YOUR OBJECTIVE
Reproduce all of the data exactly, with no line skipped.

RECORDS PROVIDED
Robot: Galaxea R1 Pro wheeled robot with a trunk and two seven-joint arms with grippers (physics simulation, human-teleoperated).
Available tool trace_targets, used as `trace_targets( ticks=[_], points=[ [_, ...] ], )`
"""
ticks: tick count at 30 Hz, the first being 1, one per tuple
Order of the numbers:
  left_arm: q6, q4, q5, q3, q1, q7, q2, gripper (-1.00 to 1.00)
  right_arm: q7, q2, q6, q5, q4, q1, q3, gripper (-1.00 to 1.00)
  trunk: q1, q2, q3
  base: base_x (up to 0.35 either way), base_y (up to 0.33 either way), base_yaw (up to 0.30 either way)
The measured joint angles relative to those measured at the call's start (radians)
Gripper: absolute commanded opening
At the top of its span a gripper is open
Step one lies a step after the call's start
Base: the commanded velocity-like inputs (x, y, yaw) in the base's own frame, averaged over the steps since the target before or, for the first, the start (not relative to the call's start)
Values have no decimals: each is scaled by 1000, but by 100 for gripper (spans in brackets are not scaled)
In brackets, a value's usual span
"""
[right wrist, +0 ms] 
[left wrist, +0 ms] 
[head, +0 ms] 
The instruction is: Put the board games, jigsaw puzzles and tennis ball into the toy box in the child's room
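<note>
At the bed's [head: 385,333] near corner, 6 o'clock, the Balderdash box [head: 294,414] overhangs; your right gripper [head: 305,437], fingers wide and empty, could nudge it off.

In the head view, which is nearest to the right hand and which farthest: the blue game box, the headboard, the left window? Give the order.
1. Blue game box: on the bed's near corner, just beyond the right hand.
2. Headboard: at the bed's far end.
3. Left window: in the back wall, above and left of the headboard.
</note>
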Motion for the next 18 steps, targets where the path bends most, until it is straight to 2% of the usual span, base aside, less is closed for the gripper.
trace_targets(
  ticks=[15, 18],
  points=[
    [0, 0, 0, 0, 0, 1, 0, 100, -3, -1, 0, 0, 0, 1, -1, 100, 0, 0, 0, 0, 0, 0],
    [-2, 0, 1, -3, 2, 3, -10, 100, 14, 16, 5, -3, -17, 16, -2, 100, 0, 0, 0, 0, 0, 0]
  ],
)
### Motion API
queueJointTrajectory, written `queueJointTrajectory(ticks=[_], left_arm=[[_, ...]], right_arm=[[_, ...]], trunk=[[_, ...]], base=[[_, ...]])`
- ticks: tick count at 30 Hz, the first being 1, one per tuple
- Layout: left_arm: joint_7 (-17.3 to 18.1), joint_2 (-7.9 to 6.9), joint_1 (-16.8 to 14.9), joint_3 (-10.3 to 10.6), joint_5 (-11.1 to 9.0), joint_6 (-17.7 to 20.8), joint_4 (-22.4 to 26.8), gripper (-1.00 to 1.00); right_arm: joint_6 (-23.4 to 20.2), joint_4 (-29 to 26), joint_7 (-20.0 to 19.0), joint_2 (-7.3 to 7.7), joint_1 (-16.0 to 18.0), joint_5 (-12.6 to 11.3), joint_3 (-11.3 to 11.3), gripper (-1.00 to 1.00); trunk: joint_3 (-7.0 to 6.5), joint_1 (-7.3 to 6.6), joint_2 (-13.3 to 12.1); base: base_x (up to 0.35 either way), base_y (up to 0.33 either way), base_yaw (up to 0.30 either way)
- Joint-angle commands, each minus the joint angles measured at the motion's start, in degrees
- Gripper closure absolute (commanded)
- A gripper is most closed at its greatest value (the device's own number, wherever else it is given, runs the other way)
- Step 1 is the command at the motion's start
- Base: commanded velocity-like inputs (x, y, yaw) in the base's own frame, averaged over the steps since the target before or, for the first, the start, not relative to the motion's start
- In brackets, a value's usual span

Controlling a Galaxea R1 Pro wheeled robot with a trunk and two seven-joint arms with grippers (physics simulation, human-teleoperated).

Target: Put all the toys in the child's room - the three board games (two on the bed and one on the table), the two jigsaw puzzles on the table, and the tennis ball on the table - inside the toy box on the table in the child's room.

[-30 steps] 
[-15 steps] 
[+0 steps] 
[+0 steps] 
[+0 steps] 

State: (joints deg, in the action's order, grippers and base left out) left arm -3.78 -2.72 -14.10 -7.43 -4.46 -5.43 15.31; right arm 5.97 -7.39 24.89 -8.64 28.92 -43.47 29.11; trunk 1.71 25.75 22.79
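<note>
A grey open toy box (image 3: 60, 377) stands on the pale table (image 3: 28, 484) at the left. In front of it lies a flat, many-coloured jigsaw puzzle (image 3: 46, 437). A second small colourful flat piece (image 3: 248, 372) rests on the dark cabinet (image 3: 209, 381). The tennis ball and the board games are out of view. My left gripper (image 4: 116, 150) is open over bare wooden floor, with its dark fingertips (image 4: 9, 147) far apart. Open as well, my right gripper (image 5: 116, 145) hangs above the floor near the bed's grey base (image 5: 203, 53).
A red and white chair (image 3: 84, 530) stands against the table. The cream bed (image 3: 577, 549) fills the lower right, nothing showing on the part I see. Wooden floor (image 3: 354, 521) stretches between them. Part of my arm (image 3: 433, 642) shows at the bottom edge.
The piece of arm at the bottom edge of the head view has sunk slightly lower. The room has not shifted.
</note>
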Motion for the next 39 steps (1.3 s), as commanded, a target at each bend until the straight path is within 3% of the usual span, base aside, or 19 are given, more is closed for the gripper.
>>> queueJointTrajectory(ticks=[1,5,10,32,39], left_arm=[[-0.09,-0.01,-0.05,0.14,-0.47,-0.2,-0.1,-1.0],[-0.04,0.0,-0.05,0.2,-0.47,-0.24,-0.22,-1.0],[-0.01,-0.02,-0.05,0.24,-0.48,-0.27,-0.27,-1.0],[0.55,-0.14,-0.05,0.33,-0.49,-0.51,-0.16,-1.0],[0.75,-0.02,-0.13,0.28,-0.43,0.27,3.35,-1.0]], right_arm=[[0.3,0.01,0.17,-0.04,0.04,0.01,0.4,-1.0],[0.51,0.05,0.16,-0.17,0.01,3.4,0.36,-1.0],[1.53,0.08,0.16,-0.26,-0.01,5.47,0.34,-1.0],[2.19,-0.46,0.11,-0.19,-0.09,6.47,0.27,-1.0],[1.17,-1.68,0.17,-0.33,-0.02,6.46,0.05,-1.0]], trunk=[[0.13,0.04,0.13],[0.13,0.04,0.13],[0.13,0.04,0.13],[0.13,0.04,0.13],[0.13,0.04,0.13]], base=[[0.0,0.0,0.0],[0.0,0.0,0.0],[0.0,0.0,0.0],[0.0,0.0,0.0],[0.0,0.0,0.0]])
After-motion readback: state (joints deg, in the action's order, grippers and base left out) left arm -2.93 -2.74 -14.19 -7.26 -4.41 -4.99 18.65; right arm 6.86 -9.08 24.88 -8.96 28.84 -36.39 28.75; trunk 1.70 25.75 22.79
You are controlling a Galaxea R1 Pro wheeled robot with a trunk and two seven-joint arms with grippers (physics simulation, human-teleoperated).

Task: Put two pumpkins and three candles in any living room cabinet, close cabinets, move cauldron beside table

OUTPUT
Robot: Galaxea R1 Pro wheeled robot with a trunk and two seven-joint arms with grippers (physics simulation, human-teleoperated).
Available tool trace_targets, used as `trace_targets( ticks=[_], points=[ [_, ...] ], )`
"""
ticks: tick count at 30 Hz, the first being 1, one per tuple
Order of the numbers:
  left_arm: q6, q4, q5, q3, q1, q7, q2, gripper (-1.00 to 1.00)
  right_arm: q7, q2, q6, q5, q4, q1, q3, gripper (-1.00 to 1.00)
  trunk: q1, q2, q3
  base: base_x (up to 0.35 either way), base_y (up to 0.33 either way), base_yaw (up to 0.30 either way)
The measured joint angles relative to those measured at the call's start (radians)
Gripper: absolute commanded opening
At the top of its span a gripper is open
Step one lies a step after the call's start
Base: the commanded velocity-like inputs (x, y, yaw) in the base's own frame, averaged over the steps since the target before or, for the first, the start (not relative to the call's start)
Values have no decimals: each is scaled by 1000, but by 100 for gripper (spans in brackets are not scaled)
In brackets, a value's usual span
"""
[right wrist, +0 ms] 
[left wrist, +0 ms] 
[head, +0 ms] 
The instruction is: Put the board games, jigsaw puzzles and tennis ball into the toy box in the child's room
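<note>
At the bed's [head: 385,333] near corner, 6 o'clock, the Balderdash box [head: 294,414] overhangs; your right gripper [head: 305,437], fingers wide and empty, could nudge it off.

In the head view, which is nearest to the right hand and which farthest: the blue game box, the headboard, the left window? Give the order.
1. Blue game box: on the bed's near corner, just beyond the right hand.
2. Headboard: at the bed's far end.
3. Left window: in the back wall, above and left of the headboard.
</note>
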Motion for the next 18 steps, targets where the path bends most, until it is straight to 2% of the usual span, base aside, less is closed for the gripper.
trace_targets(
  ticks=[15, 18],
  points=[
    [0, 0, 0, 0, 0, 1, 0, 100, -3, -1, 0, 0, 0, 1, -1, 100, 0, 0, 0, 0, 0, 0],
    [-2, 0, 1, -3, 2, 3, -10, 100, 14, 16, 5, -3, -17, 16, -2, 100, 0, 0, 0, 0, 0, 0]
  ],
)
### Motion API
queueJointTrajectory, written `queueJointTrajectory(ticks=[_], left_arm=[[_, ...]], right_arm=[[_, ...]], trunk=[[_, ...]], base=[[_, ...]])`
- ticks: tick count at 30 Hz, the first being 1, one per tuple
- Layout: left_arm: joint_7 (-17.3 to 18.1), joint_2 (-7.9 to 6.9), joint_1 (-16.8 to 14.9), joint_3 (-10.3 to 10.6), joint_5 (-11.1 to 9.0), joint_6 (-17.7 to 20.8), joint_4 (-22.4 to 26.8), gripper (-1.00 to 1.00); right_arm: joint_6 (-23.4 to 20.2), joint_4 (-29 to 26), joint_7 (-20.0 to 19.0), joint_2 (-7.3 to 7.7), joint_1 (-16.0 to 18.0), joint_5 (-12.6 to 11.3), joint_3 (-11.3 to 11.3), gripper (-1.00 to 1.00); trunk: joint_3 (-7.0 to 6.5), joint_1 (-7.3 to 6.6), joint_2 (-13.3 to 12.1); base: base_x (up to 0.35 either way), base_y (up to 0.33 either way), base_yaw (up to 0.30 either way)
- Joint-angle commands, each minus the joint angles measured at the motion's start, in degrees
- Gripper closure absolute (commanded)
- A gripper is most closed at its greatest value (the device's own number, wherever else it is given, runs the other way)
- Step 1 is the command at the motion's start
- Base: commanded velocity-like inputs (x, y, yaw) in the base's own frame, averaged over the steps since the target before or, for the first, the start, not relative to the motion's start
- In brackets, a value's usual span

Controlling a Galaxea R1 Pro wheeled robot with a trunk and two seven-joint arms with grippers (physics simulation, human-teleoperated).

Target: Put all the toys in the child's room - the three board games (two on the bed and one on the table), the two jigsaw puzzles on the table, and the tennis ball on the table - inside the toy box on the table in the child's room.

[-30 steps] 
[-15 steps] 
[+0 steps] 
[+0 steps] 
[+0 steps] 

State: (joints deg, in the action's order, grippers and base left out) left arm -3.78 -2.72 -14.10 -7.43 -4.46 -5.43 15.31; right arm 5.97 -7.39 24.89 -8.64 28.92 -43.47 29.11; trunk 1.71 25.75 22.79
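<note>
A grey open toy box (image 3: 60, 377) stands on the pale table (image 3: 28, 484) at the left. In front of it lies a flat, many-coloured jigsaw puzzle (image 3: 46, 437). A second small colourful flat piece (image 3: 248, 372) rests on the dark cabinet (image 3: 209, 381). The tennis ball and the board games are out of view. My left gripper (image 4: 116, 150) is open over bare wooden floor, with its dark fingertips (image 4: 9, 147) far apart. Open as well, my right gripper (image 5: 116, 145) hangs above the floor near the bed's grey base (image 5: 203, 53).
A red and white chair (image 3: 84, 530) stands against the table. The cream bed (image 3: 577, 549) fills the lower right, nothing showing on the part I see. Wooden floor (image 3: 354, 521) stretches between them. Part of my arm (image 3: 433, 642) shows at the bottom edge.
The piece of arm at the bottom edge of the head view has sunk slightly lower. The room has not shifted.
</note>
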Motion for the next 39 steps (1.3 s), as commanded, a target at each bend until the straight path is within 3% of the usual span, base aside, or 19 are given, more is closed for the gripper.
>>> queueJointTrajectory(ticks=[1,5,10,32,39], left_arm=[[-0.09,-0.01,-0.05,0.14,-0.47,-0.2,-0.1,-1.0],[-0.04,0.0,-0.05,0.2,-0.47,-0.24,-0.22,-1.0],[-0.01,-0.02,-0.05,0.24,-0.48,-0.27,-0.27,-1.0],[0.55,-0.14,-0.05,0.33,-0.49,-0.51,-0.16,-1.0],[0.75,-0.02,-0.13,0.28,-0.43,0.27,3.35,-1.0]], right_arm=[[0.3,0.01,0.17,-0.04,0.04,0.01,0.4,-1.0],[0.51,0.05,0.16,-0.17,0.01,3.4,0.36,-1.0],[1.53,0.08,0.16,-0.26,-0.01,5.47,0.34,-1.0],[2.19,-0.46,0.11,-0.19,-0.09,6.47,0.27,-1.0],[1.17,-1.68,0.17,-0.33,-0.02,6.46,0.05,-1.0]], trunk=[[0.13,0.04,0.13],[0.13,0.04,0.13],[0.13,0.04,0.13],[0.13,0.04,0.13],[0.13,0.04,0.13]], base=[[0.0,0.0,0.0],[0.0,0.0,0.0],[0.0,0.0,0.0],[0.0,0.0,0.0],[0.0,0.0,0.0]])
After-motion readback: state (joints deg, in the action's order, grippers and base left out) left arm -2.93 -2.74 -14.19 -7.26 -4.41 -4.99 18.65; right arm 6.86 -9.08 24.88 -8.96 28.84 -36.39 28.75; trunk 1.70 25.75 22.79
You are controlling a Galaxea R1 Pro wheeled robot with a trunk and two seven-joint arms with grippers (physics simulation, human-teleoperated).

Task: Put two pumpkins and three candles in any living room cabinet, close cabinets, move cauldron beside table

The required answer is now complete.